§ Directions
Leaving the images aside, transcribe all the data below exactly.

§ Input data
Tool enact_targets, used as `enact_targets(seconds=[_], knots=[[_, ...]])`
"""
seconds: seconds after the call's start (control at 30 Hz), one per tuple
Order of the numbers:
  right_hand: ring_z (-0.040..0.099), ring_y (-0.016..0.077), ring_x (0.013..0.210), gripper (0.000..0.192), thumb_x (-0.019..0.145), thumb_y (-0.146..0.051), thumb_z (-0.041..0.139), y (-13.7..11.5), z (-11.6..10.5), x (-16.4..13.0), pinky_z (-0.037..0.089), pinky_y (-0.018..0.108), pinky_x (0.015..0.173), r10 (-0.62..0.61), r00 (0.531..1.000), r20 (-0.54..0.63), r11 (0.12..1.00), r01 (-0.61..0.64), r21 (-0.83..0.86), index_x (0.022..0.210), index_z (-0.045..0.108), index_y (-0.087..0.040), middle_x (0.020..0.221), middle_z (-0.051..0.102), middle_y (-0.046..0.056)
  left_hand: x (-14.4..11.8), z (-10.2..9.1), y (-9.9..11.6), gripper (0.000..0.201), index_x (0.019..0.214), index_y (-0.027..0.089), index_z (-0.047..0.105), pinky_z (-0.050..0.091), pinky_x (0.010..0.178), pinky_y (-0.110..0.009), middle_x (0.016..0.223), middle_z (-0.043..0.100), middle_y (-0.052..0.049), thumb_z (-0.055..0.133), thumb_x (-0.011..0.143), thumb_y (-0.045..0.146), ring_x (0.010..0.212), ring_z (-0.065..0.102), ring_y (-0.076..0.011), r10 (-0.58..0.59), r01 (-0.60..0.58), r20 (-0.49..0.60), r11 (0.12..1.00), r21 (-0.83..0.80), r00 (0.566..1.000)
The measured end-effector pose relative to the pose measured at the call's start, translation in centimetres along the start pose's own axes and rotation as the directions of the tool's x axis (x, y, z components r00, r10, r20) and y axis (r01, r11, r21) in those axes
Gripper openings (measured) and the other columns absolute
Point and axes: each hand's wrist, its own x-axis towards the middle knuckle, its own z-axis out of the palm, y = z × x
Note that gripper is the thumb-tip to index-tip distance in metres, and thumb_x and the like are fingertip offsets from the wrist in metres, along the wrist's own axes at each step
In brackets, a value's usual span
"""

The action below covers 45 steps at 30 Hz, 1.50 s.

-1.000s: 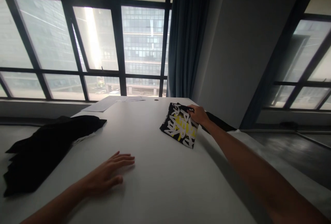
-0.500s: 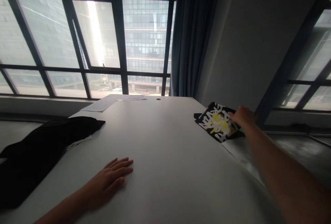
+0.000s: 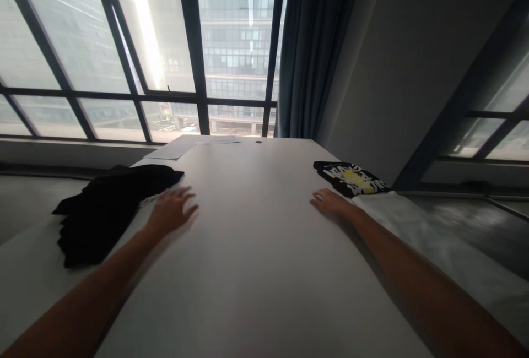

§ Solution
Tool enact_targets, used as `enact_targets(seconds=[_], knots=[[_, ...]])`
"""
seconds: seconds after the call's start (control at 30 Hz), one per tuple
Order of the numbers:
  right_hand: ring_z (-0.040..0.099), ring_y (-0.016..0.077), ring_x (0.013..0.210), gripper (0.000..0.192), thumb_x (-0.019..0.145), thumb_y (-0.146..0.051), thumb_z (-0.041..0.139), y (-13.7..11.5), z (-11.6..10.5), x (-16.4..13.0), pinky_z (-0.037..0.089), pinky_y (-0.018..0.108), pinky_x (0.015..0.173), r10 (-0.62..0.61), r00 (0.531..1.000), r20 (-0.54..0.63), r11 (0.12..1.00), r01 (-0.61..0.64), r21 (-0.83..0.86), index_x (0.022..0.210), index_z (-0.045..0.108), index_y (-0.087..0.040), middle_x (0.020..0.221), middle_z (-0.051..0.102), middle_y (-0.046..0.056)
  left_hand: x (-14.4..11.8), z (-10.2..9.1), y (-9.9..11.6), gripper (0.000..0.201), index_x (0.019..0.214), index_y (-0.027..0.089), index_z (-0.047..0.105), pinky_z (-0.050..0.091), pinky_x (0.010..0.178), pinky_y (-0.110..0.009), middle_x (0.016..0.223), middle_z (-0.043..0.100), middle_y (-0.052..0.049), thumb_z (-0.055..0.133), thumb_x (-0.011..0.143), thumb_y (-0.045..0.146), ring_x (0.010..0.212), ring_z (-0.065..0.102), ring_y (-0.076..0.011), r10 (-0.58..0.59), r01 (-0.60..0.58), r20 (-0.49..0.60), r11 (0.12..1.00), r21 (-0.83..0.80), r00 (0.566..1.000)
The measured end-effector pose relative to the pose measured at the call's start, translation in centimetres along the start pose's own axes and rotation as the directions of the tool's x axis (x, y, z components r00, r10, r20) and y axis (r01, r11, r21) in those axes
Gripper openings (measured) and the other columns absolute
Point and axes: each hand's wrist, its own x-axis towards the middle knuckle, its own z-axis out of the palm, y = z × x
Note that gripper is the thumb-tip to index-tip distance in metres, and thumb_x and the like are fingertip offsets from the wrist in metres, along the wrist's own axes at each step
In brackets, a value's usual span
"""

The action below covers 45 steps at 30 Hz, 1.50 s.

-1.000s: 
-0.500s: 
+0.000s: 

This completes the output for the exercise.